▸ WHAT YOU WILL DO: The lines wanted are those in the data below that include "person".

▸ AVAILABLE RECORDS:

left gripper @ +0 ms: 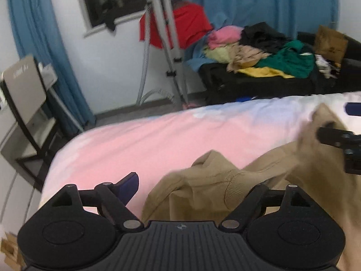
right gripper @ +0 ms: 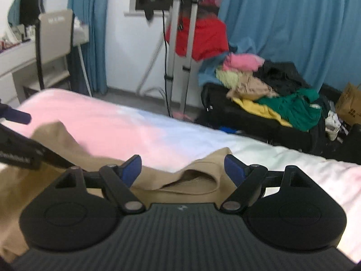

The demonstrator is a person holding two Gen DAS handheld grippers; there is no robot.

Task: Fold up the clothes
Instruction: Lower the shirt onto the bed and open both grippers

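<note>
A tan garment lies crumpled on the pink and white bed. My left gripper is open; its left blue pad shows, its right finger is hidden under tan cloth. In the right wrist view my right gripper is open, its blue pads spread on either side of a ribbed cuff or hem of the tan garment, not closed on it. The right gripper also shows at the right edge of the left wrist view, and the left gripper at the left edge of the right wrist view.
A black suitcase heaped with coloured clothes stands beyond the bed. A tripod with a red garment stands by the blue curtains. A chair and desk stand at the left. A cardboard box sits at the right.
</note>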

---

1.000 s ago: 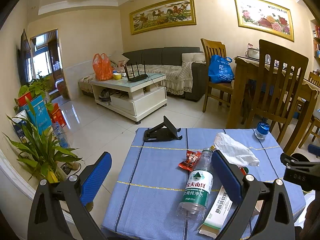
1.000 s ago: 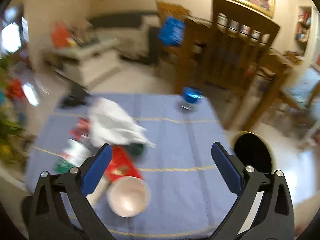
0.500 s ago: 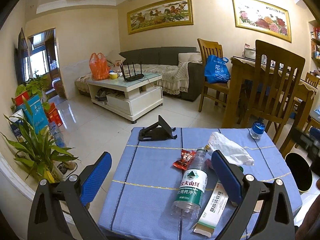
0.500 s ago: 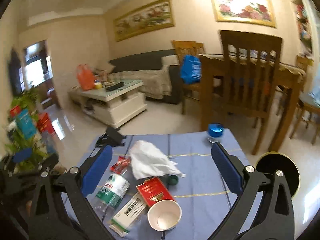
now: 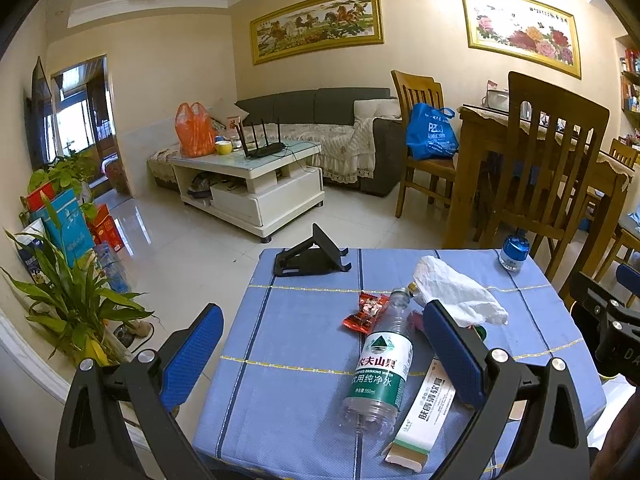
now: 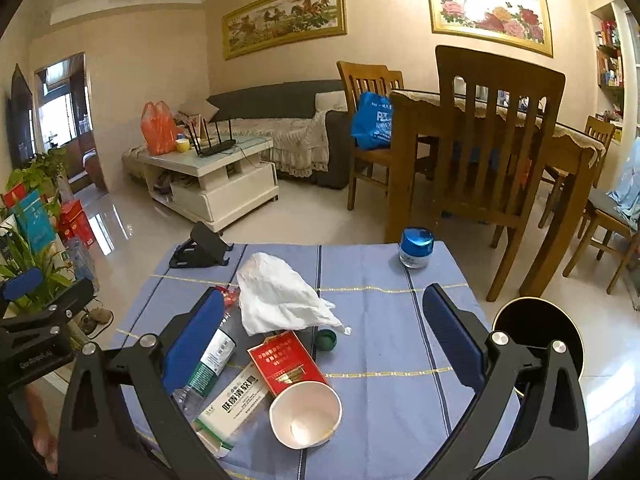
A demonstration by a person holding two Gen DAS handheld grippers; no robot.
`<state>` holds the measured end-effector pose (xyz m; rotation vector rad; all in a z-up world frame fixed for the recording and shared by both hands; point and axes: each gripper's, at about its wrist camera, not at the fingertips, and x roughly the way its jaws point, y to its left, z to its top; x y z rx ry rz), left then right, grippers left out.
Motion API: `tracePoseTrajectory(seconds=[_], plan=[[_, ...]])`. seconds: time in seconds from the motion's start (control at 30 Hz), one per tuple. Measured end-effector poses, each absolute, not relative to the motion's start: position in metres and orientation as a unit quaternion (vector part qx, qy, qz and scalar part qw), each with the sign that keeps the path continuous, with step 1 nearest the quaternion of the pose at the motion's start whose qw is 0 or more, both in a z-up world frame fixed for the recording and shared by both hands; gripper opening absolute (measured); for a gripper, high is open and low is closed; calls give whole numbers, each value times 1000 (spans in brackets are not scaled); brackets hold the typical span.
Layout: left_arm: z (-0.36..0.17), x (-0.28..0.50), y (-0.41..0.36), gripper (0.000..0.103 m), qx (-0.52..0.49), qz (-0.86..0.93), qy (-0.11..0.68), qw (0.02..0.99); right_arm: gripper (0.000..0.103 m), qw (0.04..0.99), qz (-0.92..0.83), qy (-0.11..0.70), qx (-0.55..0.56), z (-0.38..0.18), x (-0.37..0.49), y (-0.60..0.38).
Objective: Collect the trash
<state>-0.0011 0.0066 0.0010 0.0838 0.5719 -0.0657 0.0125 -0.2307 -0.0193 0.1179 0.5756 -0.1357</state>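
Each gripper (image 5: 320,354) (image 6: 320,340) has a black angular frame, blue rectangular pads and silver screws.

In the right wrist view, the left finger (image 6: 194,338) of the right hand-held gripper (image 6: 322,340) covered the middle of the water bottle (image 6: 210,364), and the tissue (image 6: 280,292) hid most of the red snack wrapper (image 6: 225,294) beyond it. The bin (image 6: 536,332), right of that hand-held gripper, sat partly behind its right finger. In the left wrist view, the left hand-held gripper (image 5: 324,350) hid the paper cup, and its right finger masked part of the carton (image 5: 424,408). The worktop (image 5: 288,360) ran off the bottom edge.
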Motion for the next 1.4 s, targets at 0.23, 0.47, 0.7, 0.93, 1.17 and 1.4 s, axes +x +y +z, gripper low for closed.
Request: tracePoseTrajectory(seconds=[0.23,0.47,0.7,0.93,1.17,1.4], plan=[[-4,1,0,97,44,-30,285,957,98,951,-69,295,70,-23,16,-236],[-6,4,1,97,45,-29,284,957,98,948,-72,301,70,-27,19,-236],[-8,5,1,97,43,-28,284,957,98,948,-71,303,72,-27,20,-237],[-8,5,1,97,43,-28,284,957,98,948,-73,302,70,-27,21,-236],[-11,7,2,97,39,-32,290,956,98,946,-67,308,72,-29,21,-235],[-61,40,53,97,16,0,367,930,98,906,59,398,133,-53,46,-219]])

▸ RESULT OF THIS EXERCISE:
The demonstrator is a person holding two Gen DAS handheld grippers; there is no robot.
A demonstration by a person holding two Gen DAS handheld grippers; no robot.

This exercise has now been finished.